Repeat the above steps using the output PDB file from the second Molrep job. Note, do not overwrite the MTZ and PDB output files from the first refinement job! Compare the R/R-free values for both jobs. You can clearly see that modifying the search model has greatly improved the results. Nevertheless, the best way to judge whether a solution is correct is to look at the electron density map. From the Refmac results page, you can launch Coot with the refined map and model loaded by clicking on the Coot button under Output Files

The Molrep solution is related to the deposited structure 1gxu by the symmetry operation -Y+²⁄₃, X-Y+¹⁄₃, Z+¹⁄₃. Comparison of the structures in CCP4mg or Coot shows that the beta sheet and one of the two helices are well matched, but there are significant differences elsewhere.
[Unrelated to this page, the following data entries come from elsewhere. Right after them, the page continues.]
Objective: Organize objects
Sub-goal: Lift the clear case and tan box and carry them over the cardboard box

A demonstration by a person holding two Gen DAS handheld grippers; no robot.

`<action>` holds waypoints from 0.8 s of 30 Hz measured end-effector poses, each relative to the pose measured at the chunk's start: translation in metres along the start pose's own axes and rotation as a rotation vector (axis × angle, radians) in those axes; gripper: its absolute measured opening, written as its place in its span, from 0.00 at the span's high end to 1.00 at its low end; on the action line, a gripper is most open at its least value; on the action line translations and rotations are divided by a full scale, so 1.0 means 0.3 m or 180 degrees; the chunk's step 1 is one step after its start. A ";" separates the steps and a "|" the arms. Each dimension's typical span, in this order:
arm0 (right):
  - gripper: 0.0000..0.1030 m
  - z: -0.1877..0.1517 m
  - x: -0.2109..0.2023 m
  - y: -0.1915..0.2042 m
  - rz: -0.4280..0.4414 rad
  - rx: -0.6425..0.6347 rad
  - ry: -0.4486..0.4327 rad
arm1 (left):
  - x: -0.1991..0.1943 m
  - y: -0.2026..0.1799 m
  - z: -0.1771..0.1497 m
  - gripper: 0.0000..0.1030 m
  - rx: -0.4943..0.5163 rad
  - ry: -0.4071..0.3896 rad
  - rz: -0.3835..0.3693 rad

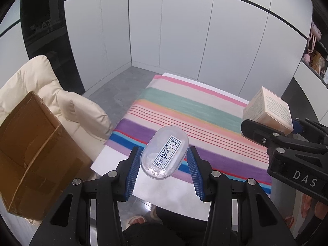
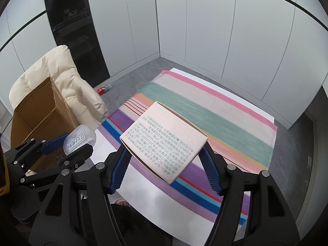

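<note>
Above the near edge of the striped cloth (image 1: 194, 112) hangs a clear oval plastic container (image 1: 165, 155) with a white label. My left gripper (image 1: 164, 158) is shut on it, blue pads pressing both sides. My right gripper (image 2: 165, 153) is shut on a pale pink carton (image 2: 164, 139) with printed text, tilted in the air over the cloth (image 2: 215, 106). The left wrist view has the carton (image 1: 268, 110) and right gripper (image 1: 276, 128) at the right edge. At the left of the right wrist view sit the container (image 2: 80, 138) and left gripper (image 2: 71, 145).
An open brown cardboard box (image 1: 30, 143) (image 2: 39, 119) stands left of the white table (image 1: 114, 160), against a cream padded chair (image 2: 61, 75). A small red bottle (image 2: 103, 89) lies on the grey floor. White wall panels stand behind. A person's slippered foot (image 1: 135, 219) shows below.
</note>
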State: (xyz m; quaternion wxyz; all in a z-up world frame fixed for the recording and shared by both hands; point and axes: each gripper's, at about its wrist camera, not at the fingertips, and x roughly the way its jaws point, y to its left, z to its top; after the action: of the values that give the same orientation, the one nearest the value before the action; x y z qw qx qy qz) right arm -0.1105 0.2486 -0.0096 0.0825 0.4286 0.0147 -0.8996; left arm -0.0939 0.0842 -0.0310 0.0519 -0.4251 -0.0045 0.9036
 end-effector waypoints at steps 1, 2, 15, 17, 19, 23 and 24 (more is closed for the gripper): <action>0.33 0.004 0.001 0.003 0.0011 -0.0002 -0.0001 | -0.003 0.007 0.001 0.54 -0.0008 -0.0006 0.0004; 0.33 0.007 0.003 0.009 0.0026 -0.0003 0.0000 | -0.006 0.016 0.003 0.54 -0.0016 -0.0010 0.0010; 0.33 0.065 0.033 0.152 0.0197 -0.0243 -0.0024 | -0.043 0.162 0.008 0.54 -0.0195 -0.0069 0.0140; 0.33 0.073 0.040 0.183 0.0226 -0.0293 -0.0026 | -0.052 0.182 0.005 0.54 -0.0220 -0.0085 0.0169; 0.33 0.080 0.047 0.213 0.0264 -0.0357 -0.0027 | -0.058 0.211 0.007 0.54 -0.0255 -0.0095 0.0192; 0.33 0.095 0.059 0.259 0.0325 -0.0424 -0.0027 | -0.074 0.270 0.008 0.54 -0.0313 -0.0124 0.0249; 0.33 0.098 0.062 0.271 0.0331 -0.0455 -0.0031 | -0.075 0.284 0.008 0.54 -0.0324 -0.0110 0.0264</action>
State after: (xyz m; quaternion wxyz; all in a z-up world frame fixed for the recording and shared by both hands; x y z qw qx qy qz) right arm -0.1314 0.1632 -0.0018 0.1596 0.4174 0.0562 -0.8928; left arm -0.0892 -0.0027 -0.0166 -0.0074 -0.4113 -0.0337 0.9108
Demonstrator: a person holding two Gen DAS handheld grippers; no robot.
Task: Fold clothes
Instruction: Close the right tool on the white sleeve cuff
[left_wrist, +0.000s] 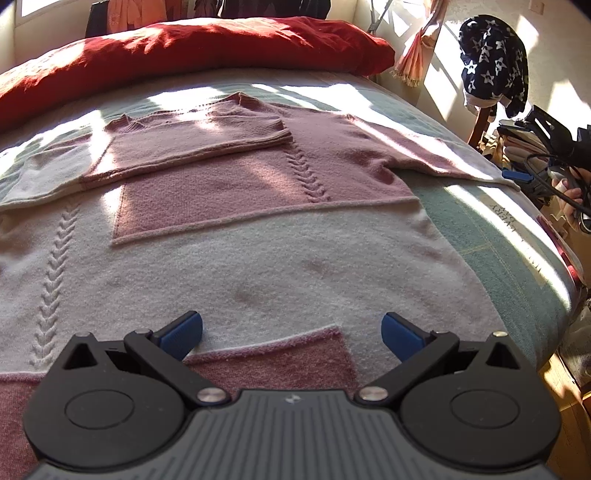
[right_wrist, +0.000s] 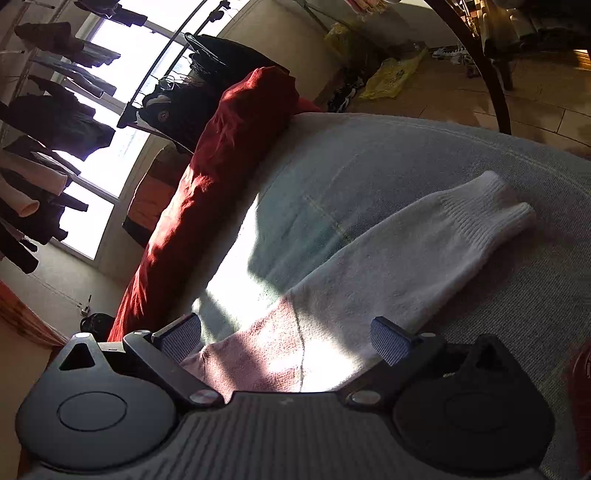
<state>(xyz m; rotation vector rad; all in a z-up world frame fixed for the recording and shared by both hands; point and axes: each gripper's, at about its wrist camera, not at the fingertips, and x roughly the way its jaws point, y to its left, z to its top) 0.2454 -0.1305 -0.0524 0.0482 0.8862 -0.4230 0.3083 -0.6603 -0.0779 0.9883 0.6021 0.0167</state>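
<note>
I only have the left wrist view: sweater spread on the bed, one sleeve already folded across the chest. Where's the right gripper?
Observer: The right gripper is over the other sleeve, which lies out straight on the blanket.
Operator: Has it grabbed the sleeve?
Observer: No. Its jaws are open, one on each side of the sleeve's pink upper part; nothing is pinched.
Operator: Where's the cuff?
Observer: The white ribbed cuff lies flat at the sleeve's far end, pointing away from the gripper, not folded in.
Operator: Anything in the way?
Observer: No. The red pillow runs along the bed's edge, apart from the sleeve.
</note>
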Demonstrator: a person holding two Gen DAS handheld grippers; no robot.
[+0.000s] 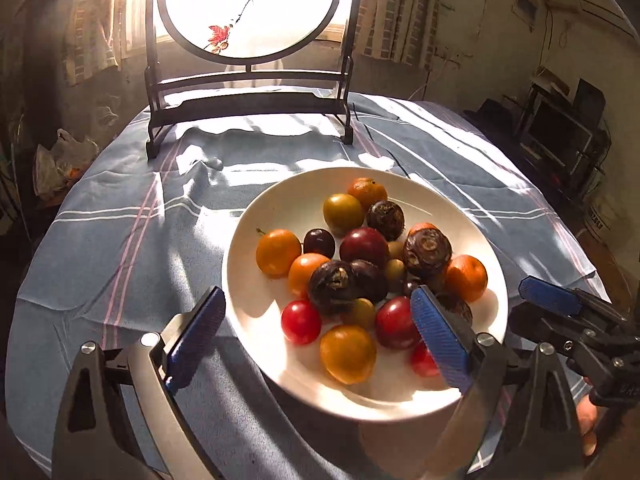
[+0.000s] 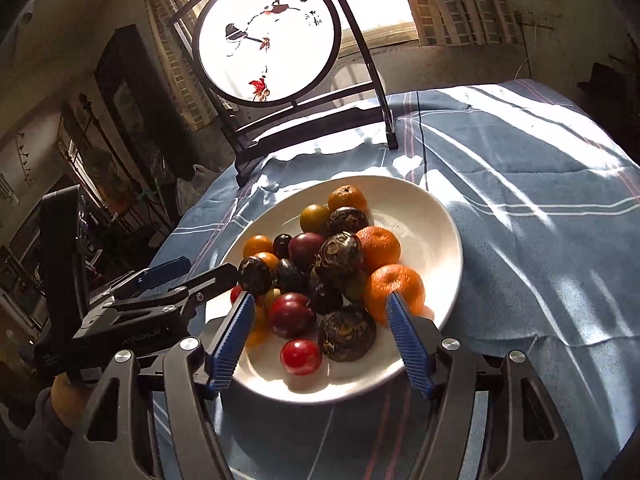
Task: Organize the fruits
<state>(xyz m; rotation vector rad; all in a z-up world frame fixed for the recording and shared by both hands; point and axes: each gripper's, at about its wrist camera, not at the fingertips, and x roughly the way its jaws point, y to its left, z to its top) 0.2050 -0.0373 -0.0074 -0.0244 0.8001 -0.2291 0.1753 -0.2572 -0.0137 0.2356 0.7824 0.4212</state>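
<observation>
Fruits heaped on a white plate at lower centre of both views, on a blue cloth; nothing lies loose on the cloth, so the gathering looks done. Left gripper stands wide, one pad off the rim, holding nothing. Right gripper is partly spread around the near fruits without pressing them. A round screen stands behind, upper centre

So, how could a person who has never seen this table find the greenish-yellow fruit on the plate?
Start at the round painted screen standing at the back of the table, then come forward to the white plate. Near its far rim lies a mandarin, and the greenish-yellow fruit touches it, the only smooth olive-coloured one of that size.
</observation>
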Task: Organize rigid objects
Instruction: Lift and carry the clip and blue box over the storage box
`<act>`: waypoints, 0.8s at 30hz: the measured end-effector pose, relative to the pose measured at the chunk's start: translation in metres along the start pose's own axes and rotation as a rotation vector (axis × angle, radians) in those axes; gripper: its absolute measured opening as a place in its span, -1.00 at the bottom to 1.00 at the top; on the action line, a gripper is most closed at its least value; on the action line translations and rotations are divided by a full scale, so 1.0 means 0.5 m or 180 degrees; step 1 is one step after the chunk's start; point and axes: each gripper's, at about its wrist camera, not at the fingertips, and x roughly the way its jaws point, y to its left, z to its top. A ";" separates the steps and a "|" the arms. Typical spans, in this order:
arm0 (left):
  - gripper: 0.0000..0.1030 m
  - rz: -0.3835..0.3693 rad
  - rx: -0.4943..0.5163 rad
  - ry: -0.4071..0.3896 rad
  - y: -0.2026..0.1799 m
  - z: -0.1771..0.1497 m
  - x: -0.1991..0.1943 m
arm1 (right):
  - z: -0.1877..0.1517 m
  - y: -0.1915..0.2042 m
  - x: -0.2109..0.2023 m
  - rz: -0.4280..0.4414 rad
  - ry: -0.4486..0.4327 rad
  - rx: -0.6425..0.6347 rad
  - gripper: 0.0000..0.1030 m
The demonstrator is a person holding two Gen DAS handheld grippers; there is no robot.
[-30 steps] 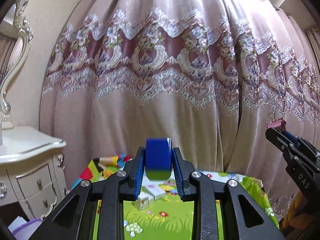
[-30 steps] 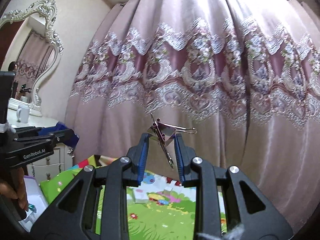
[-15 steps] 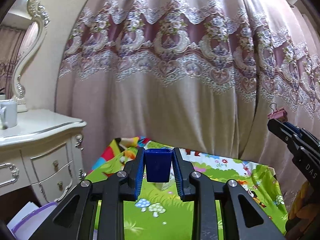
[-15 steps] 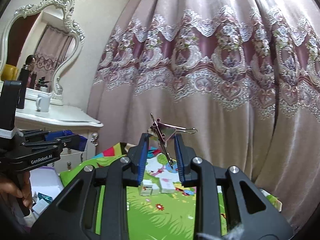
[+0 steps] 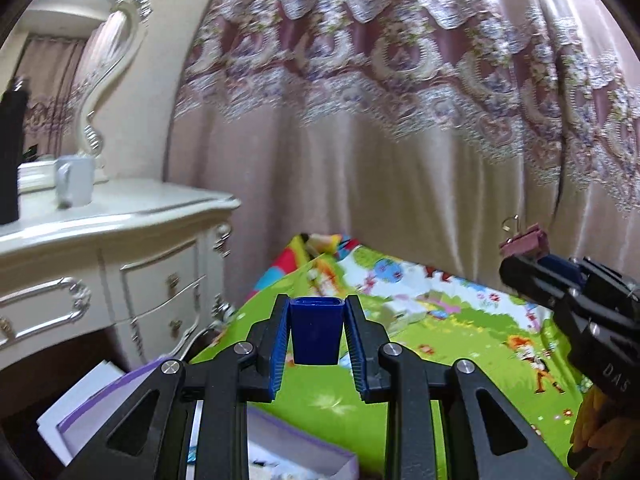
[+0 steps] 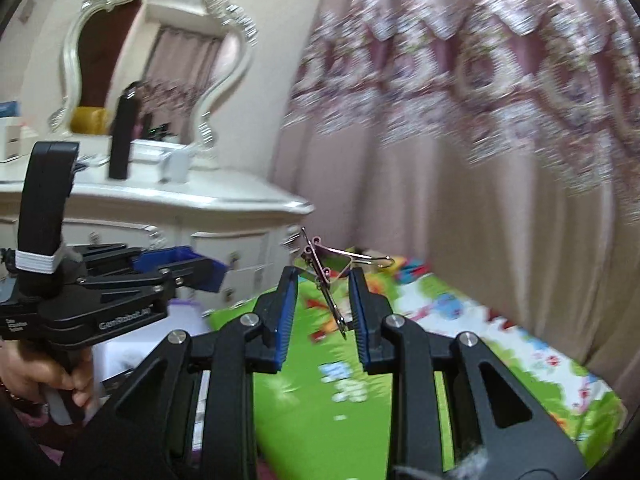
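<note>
My left gripper (image 5: 317,312) is shut on a dark blue plastic block (image 5: 316,334), held upright between the blue pads above the green play mat (image 5: 460,344). My right gripper (image 6: 325,280) is shut on a pink binder clip (image 6: 325,266) whose wire handles stick out upward and forward. In the left wrist view the right gripper (image 5: 516,258) reaches in from the right edge with the binder clip (image 5: 524,240) at its tip. In the right wrist view the left gripper (image 6: 200,270), held by a hand (image 6: 36,376), carries the blue block (image 6: 180,260) at the left.
A white dresser (image 5: 120,240) with a mug (image 5: 74,180) and an ornate mirror (image 6: 148,48) stands left of the mat. A purple-edged open box (image 5: 280,440) lies below the left gripper. A pink embroidered curtain (image 5: 400,140) hangs behind the mat, where small blocks (image 6: 344,380) lie.
Both grippers swung left and sank, still holding the block and the clip. The dresser, mirror and purple box have come into view, and the mat now lies to the right.
</note>
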 end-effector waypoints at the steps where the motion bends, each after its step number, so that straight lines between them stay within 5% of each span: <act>1: -0.45 0.0052 -0.0033 0.0034 0.014 -0.006 0.001 | -0.004 0.010 0.012 0.0082 0.0049 -0.0002 -0.41; 17: -0.45 0.0596 -0.0553 0.0455 0.209 -0.103 -0.001 | -0.079 0.193 0.171 0.1139 0.0871 -0.0262 -0.41; 24: -0.45 0.0753 -0.0794 0.0896 0.282 -0.156 0.026 | -0.109 0.266 0.235 0.1522 0.1241 -0.0383 -0.41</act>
In general, if we want to compare an MR solution to the deposited structure, then we need to take into account possible symmetry operations and possible changes of origin. Two solutions may be identical, even if it is not obvious from a quick look in a graphics program. This can be checked with the csymmatch utility:

Select the Symmetry match models task in module Coordinate Utilities
Enter the MR solution PDB file as the Work PDB in, and the deposited structure (1gxu) as Reference PDB in
Select Apply origin shift and hand correction and run

The log file reports the symmetry operator and change of origin which give the best match, and a normalised score for the match is reported. The output PDB file has this transformation applied, and can be compared to the reference PDB file. Of course, usually we don't have a deposited structure to compare with, but the same process is useful to compare different MR solutions.